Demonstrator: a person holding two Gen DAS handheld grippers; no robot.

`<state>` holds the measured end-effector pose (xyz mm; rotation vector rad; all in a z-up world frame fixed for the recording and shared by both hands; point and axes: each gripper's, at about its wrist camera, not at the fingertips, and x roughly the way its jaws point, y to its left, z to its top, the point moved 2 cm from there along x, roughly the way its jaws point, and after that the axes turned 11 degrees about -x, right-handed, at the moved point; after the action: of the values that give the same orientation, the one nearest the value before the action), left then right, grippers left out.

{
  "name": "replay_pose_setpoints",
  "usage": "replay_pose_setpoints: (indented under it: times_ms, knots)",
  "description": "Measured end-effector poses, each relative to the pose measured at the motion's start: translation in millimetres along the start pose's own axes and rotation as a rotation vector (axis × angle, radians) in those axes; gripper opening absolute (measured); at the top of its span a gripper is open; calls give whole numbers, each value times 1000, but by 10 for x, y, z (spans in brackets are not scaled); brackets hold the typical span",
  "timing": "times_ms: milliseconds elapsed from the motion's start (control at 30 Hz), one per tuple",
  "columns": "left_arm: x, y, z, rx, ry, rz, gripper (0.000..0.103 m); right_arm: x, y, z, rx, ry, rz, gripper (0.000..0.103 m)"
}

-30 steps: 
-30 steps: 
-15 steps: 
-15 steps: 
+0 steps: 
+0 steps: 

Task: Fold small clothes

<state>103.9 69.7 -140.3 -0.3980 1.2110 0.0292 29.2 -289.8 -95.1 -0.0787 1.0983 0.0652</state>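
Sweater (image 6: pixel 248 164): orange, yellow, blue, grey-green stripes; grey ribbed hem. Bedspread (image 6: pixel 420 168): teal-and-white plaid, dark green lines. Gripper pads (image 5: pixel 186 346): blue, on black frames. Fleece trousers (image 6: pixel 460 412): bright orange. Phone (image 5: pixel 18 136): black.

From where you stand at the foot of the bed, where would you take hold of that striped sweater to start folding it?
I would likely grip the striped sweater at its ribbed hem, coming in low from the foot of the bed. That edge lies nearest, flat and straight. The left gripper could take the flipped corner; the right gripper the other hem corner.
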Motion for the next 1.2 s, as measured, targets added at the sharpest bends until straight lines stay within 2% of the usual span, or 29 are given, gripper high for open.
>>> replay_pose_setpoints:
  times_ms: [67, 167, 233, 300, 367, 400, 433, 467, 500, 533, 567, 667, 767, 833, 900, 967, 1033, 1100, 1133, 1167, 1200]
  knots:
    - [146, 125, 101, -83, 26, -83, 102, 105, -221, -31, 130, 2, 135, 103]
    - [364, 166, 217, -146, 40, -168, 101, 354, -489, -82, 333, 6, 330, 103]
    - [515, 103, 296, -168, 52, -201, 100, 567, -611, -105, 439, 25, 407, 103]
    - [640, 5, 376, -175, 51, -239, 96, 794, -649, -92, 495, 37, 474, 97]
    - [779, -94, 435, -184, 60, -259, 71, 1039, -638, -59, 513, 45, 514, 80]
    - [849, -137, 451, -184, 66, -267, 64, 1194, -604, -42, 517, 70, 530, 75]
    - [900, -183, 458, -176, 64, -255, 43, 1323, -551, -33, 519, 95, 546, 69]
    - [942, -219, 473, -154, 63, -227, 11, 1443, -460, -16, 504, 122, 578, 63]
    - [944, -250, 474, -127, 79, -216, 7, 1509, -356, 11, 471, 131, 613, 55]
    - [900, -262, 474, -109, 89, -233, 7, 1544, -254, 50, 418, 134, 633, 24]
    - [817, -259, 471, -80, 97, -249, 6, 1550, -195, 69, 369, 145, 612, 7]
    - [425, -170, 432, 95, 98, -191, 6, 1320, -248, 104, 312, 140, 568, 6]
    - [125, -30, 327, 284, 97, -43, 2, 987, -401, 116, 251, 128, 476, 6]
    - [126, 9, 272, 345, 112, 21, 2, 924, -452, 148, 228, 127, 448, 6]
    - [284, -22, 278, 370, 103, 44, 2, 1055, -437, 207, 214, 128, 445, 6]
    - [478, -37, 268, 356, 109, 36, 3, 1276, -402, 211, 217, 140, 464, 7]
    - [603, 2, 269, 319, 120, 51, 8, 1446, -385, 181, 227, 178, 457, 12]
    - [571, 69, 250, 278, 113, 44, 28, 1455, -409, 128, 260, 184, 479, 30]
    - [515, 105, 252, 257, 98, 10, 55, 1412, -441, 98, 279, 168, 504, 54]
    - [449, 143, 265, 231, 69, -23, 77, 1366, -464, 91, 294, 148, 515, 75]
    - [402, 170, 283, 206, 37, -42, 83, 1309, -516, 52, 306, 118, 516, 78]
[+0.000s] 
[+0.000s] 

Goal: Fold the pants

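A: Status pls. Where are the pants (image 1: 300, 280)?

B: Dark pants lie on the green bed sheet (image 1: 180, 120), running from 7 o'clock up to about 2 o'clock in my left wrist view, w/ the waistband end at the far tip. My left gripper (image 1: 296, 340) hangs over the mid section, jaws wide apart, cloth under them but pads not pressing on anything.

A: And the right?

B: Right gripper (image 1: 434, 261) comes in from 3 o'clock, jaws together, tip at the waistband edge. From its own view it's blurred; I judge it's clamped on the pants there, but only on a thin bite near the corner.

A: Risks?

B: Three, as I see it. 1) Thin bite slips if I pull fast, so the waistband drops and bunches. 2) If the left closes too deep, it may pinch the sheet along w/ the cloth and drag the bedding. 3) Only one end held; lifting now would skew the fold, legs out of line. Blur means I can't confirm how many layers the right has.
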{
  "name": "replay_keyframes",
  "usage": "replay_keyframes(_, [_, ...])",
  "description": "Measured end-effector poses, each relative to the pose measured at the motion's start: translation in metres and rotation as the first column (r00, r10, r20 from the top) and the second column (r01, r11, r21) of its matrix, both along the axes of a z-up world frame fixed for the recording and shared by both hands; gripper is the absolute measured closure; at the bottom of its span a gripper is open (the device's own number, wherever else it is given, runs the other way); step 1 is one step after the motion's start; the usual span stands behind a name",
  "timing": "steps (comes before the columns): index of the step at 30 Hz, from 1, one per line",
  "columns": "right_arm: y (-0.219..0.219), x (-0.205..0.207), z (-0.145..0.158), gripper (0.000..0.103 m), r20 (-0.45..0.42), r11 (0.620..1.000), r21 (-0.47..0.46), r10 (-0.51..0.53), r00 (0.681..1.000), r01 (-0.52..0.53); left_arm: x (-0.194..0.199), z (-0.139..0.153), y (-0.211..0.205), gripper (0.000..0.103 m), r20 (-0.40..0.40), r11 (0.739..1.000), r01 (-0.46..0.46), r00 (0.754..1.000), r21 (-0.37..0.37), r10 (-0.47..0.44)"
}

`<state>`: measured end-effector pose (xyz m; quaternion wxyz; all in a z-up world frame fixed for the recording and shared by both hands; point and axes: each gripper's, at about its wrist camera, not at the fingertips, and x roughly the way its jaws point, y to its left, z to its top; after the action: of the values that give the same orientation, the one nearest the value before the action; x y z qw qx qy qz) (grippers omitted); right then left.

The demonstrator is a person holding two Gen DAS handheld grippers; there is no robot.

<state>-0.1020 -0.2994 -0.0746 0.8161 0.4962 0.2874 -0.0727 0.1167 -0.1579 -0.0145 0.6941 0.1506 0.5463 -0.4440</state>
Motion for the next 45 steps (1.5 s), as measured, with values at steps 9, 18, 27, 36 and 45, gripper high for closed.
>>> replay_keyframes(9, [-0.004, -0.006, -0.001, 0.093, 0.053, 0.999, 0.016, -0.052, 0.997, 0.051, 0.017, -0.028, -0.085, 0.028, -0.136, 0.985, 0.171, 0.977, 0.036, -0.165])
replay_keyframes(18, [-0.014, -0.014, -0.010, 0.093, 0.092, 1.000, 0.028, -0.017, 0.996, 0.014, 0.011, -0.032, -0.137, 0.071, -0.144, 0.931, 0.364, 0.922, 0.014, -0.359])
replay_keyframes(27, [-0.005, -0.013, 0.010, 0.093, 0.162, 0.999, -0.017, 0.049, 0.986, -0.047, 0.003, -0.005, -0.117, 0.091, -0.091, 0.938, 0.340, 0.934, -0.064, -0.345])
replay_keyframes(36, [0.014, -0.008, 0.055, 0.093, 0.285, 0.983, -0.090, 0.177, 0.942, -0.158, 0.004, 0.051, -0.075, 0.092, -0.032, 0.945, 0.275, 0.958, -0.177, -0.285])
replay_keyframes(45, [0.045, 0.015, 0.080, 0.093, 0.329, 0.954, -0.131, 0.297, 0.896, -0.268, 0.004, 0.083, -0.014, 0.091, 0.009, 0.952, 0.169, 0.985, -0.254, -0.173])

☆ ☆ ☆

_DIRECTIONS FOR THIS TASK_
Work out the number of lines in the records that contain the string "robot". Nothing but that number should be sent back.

_RESPONSE AREA_
2